WORK ITEM -> The listing below holds a line with "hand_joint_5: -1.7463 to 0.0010" and a later line with "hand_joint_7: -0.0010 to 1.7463". Write out those two lines and every line between them, exactly, and nothing else.

DATASET SECTION ->
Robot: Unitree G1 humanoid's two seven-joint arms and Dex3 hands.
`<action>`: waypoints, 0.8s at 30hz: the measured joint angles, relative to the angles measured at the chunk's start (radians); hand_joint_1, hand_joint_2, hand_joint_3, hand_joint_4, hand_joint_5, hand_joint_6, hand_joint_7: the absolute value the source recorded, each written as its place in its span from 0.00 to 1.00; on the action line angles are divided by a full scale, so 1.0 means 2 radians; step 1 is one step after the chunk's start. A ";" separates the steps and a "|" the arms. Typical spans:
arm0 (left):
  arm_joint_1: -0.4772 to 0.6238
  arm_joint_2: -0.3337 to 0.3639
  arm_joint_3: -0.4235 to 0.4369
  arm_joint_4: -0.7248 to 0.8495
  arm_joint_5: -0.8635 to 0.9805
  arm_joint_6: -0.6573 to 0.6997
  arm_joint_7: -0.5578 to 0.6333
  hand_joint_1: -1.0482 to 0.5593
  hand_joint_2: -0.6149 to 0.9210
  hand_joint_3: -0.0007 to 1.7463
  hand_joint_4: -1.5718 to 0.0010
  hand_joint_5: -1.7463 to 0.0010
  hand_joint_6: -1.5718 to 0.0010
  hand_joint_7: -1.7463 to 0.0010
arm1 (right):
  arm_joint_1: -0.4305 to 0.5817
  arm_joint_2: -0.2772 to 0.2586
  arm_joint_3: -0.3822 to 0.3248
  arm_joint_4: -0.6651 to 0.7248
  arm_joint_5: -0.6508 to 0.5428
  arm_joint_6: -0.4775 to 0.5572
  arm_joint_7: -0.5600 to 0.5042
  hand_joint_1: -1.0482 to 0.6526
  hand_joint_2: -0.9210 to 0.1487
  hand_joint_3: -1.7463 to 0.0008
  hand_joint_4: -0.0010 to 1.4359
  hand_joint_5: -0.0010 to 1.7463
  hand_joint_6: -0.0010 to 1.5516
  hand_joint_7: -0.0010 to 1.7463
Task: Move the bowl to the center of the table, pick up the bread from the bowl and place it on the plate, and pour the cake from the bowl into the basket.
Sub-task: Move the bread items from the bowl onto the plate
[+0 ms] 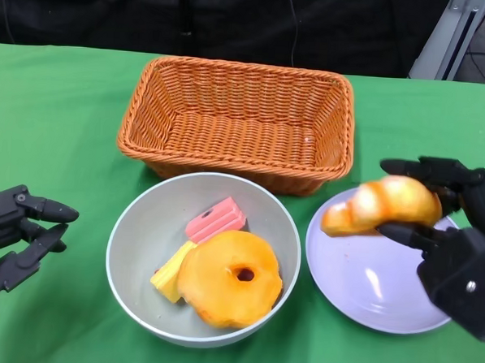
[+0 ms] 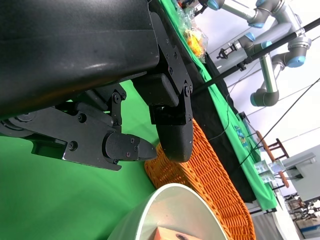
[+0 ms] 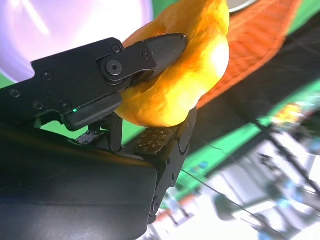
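Note:
A grey bowl (image 1: 133,249) sits mid-table, holding a round orange doughnut-shaped cake (image 1: 229,278), a pink wafer piece (image 1: 216,219) and a yellow piece (image 1: 170,277). My right hand (image 1: 455,241) grips a golden bread roll (image 1: 384,205) just above the left part of the lilac plate (image 1: 367,286). The right wrist view shows the bread (image 3: 185,65) clamped between black fingers (image 3: 160,47). My left hand (image 1: 16,235) hovers left of the bowl, fingers apart, holding nothing. The left wrist view shows the bowl's rim (image 2: 165,200) under its fingers (image 2: 172,135).
An orange wicker basket (image 1: 148,111) stands behind the bowl and plate, with nothing visible inside. Green cloth (image 1: 50,123) covers the table. Robot arms and clutter show in the background of the left wrist view.

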State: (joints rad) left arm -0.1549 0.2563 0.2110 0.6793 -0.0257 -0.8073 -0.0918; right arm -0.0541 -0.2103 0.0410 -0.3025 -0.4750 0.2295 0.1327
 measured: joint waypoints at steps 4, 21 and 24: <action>-0.005 0.001 0.000 0.004 -0.001 -0.002 -0.001 0.61 1.00 0.14 0.48 0.33 0.42 0.55 | -0.009 -0.011 -0.001 0.020 0.018 0.054 0.038 0.48 0.00 0.94 0.58 0.69 0.73 0.04; -0.007 0.002 0.002 0.014 -0.003 -0.006 -0.005 0.61 1.00 0.14 0.46 0.33 0.41 0.56 | -0.108 -0.050 0.019 0.151 0.059 0.170 0.115 0.46 0.00 0.91 0.52 0.67 0.71 0.07; -0.007 0.003 0.003 0.014 -0.003 -0.007 -0.007 0.61 1.00 0.14 0.46 0.33 0.41 0.56 | -0.121 -0.054 0.036 0.174 0.057 0.176 0.116 0.45 0.00 0.91 0.55 0.56 0.68 0.07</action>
State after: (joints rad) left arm -0.1697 0.2614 0.2165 0.7075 -0.0325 -0.8216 -0.1066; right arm -0.2966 -0.3179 0.1139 0.0461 -0.3619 0.5810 0.3650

SOLUTION TO THIS TASK ->
  hand_joint_5: -1.7463 to 0.0010
  hand_joint_6: -1.5718 to 0.0010
  hand_joint_7: -1.7463 to 0.0010
arm1 (right):
  arm_joint_1: -0.4305 to 0.5817
  arm_joint_2: -0.2772 to 0.2586
  arm_joint_3: -0.3822 to 0.3248
  arm_joint_4: -0.6651 to 0.7248
  arm_joint_5: -0.6508 to 0.5428
  arm_joint_6: -0.4775 to 0.5572
  arm_joint_7: -0.5600 to 0.5042
  hand_joint_1: -1.0482 to 0.6526
  hand_joint_2: -0.9210 to 0.1487
  hand_joint_3: -1.7463 to 0.0008
  hand_joint_4: -0.0010 to 1.4359
  hand_joint_5: -0.0010 to 1.7463
  hand_joint_6: -0.0010 to 1.5516
  hand_joint_7: -0.0010 to 1.7463

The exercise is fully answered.